**EXERCISE DATA:**
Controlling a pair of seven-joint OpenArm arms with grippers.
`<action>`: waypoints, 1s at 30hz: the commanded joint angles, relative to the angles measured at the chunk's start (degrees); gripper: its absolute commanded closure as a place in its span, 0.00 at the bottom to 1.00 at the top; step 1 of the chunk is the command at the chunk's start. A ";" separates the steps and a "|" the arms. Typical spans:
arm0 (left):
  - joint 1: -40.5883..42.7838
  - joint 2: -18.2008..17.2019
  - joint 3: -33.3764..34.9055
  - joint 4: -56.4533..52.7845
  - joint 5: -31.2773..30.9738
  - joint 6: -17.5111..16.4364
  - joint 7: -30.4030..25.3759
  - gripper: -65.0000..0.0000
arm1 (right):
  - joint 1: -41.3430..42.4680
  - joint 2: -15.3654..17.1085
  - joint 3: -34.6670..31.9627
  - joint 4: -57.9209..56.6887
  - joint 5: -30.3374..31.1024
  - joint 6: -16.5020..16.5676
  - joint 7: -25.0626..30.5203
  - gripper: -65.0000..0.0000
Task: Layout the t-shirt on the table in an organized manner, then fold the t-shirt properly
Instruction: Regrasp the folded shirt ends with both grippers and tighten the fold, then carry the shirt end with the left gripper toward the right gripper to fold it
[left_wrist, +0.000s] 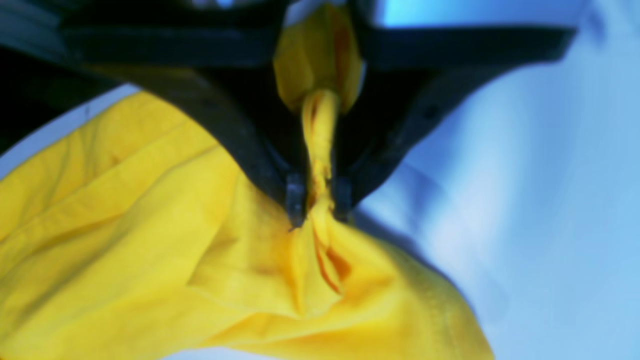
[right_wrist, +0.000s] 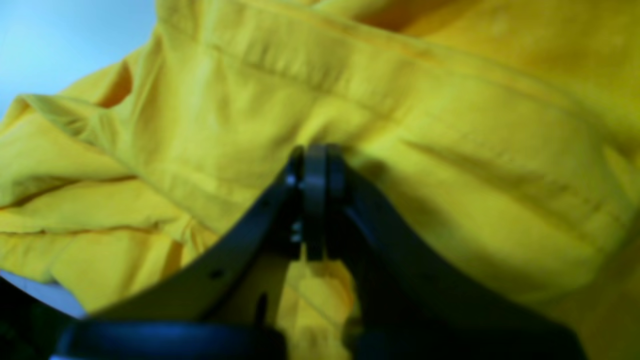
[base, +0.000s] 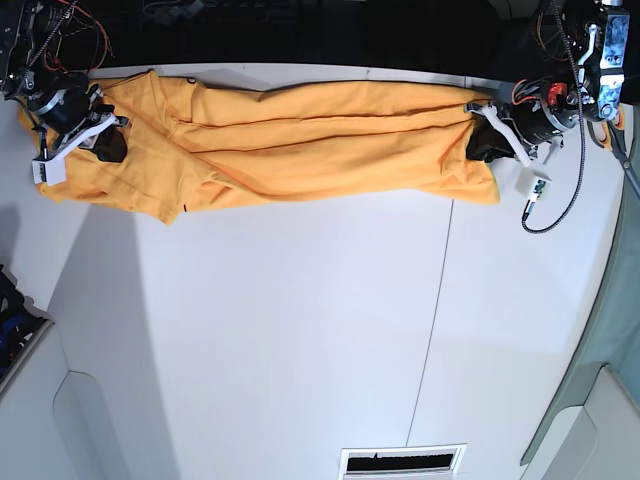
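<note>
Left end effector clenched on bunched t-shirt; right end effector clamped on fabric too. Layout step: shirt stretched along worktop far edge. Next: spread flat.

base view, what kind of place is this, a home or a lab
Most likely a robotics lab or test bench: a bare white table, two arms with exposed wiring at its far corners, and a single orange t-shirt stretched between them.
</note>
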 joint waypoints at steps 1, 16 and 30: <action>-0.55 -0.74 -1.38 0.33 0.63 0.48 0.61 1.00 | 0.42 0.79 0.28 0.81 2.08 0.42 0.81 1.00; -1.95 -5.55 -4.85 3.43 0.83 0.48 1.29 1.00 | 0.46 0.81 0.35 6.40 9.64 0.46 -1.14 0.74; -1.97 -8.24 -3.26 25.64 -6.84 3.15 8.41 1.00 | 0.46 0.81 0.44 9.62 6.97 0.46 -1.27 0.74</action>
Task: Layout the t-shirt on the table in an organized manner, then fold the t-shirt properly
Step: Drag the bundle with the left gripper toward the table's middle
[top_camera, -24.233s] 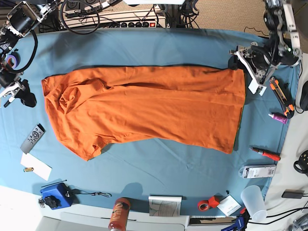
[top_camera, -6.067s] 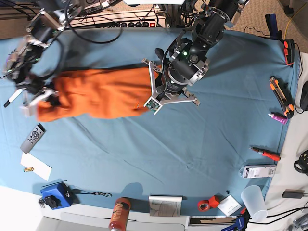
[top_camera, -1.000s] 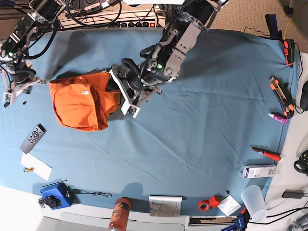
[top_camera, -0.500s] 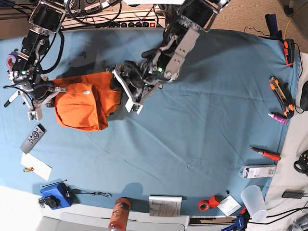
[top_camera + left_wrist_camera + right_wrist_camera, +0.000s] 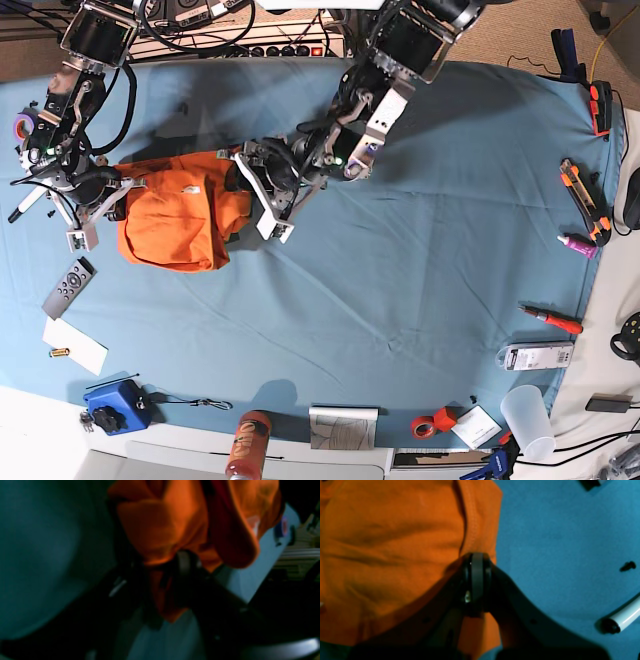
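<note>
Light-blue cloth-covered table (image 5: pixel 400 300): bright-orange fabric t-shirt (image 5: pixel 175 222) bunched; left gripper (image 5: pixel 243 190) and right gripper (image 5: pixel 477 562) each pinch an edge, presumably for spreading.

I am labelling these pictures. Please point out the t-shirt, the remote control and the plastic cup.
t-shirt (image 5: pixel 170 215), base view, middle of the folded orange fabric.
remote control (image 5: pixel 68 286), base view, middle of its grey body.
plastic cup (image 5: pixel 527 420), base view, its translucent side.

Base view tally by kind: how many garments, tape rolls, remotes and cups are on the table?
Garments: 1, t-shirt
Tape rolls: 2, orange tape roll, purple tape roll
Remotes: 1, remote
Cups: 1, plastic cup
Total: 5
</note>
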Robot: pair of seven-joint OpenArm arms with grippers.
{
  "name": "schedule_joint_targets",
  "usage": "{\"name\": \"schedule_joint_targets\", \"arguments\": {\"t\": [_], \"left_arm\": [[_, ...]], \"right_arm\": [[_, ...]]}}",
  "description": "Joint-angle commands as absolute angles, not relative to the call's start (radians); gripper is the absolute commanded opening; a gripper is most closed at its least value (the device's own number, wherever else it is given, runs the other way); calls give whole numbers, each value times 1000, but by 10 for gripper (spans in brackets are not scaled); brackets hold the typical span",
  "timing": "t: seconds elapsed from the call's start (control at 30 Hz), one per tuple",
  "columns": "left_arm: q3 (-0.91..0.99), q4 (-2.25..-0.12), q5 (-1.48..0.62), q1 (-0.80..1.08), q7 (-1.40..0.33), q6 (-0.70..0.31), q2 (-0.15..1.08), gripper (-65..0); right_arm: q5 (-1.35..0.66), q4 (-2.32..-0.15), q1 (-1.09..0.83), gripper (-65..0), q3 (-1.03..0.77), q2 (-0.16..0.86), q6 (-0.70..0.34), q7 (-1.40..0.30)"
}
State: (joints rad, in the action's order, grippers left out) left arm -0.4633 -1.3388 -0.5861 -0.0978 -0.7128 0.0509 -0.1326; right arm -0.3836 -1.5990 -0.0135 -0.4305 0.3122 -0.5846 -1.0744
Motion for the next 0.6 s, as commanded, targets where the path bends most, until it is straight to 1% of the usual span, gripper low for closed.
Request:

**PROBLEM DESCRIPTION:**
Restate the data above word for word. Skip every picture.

**OUTPUT FOR THIS EXERCISE:**
Controlling a pair of seven-joint OpenArm arms with grippers.
`<action>`: waypoints, 1s at 30hz: the commanded joint angles, relative to the angles measured at the chunk's start (degrees); gripper: its absolute commanded closure as a place in its span, 0.00 at the bottom to 1.00 at the top; step 1 of the chunk is the command at the chunk's start. A ";" separates the steps and a "|" the arms. Typical spans:
arm0 (left):
  - joint 1: -40.5883..42.7838
  - joint 2: -18.2008..17.2019
  - joint 3: -33.3764..34.9055
  - joint 4: -56.4533..52.7845
  - joint 5: -31.2773..30.9738
  - joint 6: -17.5111..16.4364
  - joint 7: -30.4030..25.3759
  - gripper: -65.0000..0.0000
arm1 (right):
  - joint 1: -41.3430..42.4680
  - joint 2: -15.3654..17.1085
  - joint 3: -34.6670..31.9627
  - joint 4: -57.9209..56.6887
  - joint 5: -30.3374..31.1024
  - joint 6: -16.5020..16.5676
  - joint 7: -25.0626..30.5203
  - gripper: -65.0000..0.0000
Task: Layout the t-shirt on the table in an organized manner, then fold the t-shirt properly
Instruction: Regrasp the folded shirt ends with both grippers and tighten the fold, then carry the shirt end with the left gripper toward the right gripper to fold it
[left_wrist, +0.000s] 
[right_wrist, +0.000s] 
[base, +0.000s] 
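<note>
Left end effector clenched on bunched t-shirt; right end effector clamped on fabric too. Layout step: shirt stretched along worktop far edge. Next: spread flat.

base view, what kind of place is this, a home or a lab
Most likely a robotics lab or test bench: a bare white table, two arms with exposed wiring at its far corners, and a single orange t-shirt stretched between them.
</note>
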 joint waypoints at steps 1, 16 and 30: <action>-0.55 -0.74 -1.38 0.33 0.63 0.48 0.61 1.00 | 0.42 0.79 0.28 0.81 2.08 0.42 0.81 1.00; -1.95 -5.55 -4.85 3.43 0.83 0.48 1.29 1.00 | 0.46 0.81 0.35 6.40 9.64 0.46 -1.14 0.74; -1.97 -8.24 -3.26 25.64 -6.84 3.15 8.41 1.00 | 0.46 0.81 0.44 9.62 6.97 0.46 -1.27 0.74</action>
Task: Layout the t-shirt on the table in an organized manner, then fold the t-shirt properly
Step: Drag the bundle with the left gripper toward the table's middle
[top_camera, -24.233s] 
[top_camera, -6.067s] 
[top_camera, -1.000s] 
[top_camera, -0.500s] 
[top_camera + left_wrist_camera + right_wrist_camera, +0.000s] 
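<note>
Light-blue cloth-covered table (image 5: pixel 400 300): bright-orange fabric t-shirt (image 5: pixel 175 222) bunched; left gripper (image 5: pixel 243 190) and right gripper (image 5: pixel 477 562) each pinch an edge, presumably for spreading.

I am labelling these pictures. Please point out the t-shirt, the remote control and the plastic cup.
t-shirt (image 5: pixel 170 215), base view, middle of the folded orange fabric.
remote control (image 5: pixel 68 286), base view, middle of its grey body.
plastic cup (image 5: pixel 527 420), base view, its translucent side.

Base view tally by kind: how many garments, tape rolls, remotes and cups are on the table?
Garments: 1, t-shirt
Tape rolls: 2, orange tape roll, purple tape roll
Remotes: 1, remote
Cups: 1, plastic cup
Total: 5
</note>
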Robot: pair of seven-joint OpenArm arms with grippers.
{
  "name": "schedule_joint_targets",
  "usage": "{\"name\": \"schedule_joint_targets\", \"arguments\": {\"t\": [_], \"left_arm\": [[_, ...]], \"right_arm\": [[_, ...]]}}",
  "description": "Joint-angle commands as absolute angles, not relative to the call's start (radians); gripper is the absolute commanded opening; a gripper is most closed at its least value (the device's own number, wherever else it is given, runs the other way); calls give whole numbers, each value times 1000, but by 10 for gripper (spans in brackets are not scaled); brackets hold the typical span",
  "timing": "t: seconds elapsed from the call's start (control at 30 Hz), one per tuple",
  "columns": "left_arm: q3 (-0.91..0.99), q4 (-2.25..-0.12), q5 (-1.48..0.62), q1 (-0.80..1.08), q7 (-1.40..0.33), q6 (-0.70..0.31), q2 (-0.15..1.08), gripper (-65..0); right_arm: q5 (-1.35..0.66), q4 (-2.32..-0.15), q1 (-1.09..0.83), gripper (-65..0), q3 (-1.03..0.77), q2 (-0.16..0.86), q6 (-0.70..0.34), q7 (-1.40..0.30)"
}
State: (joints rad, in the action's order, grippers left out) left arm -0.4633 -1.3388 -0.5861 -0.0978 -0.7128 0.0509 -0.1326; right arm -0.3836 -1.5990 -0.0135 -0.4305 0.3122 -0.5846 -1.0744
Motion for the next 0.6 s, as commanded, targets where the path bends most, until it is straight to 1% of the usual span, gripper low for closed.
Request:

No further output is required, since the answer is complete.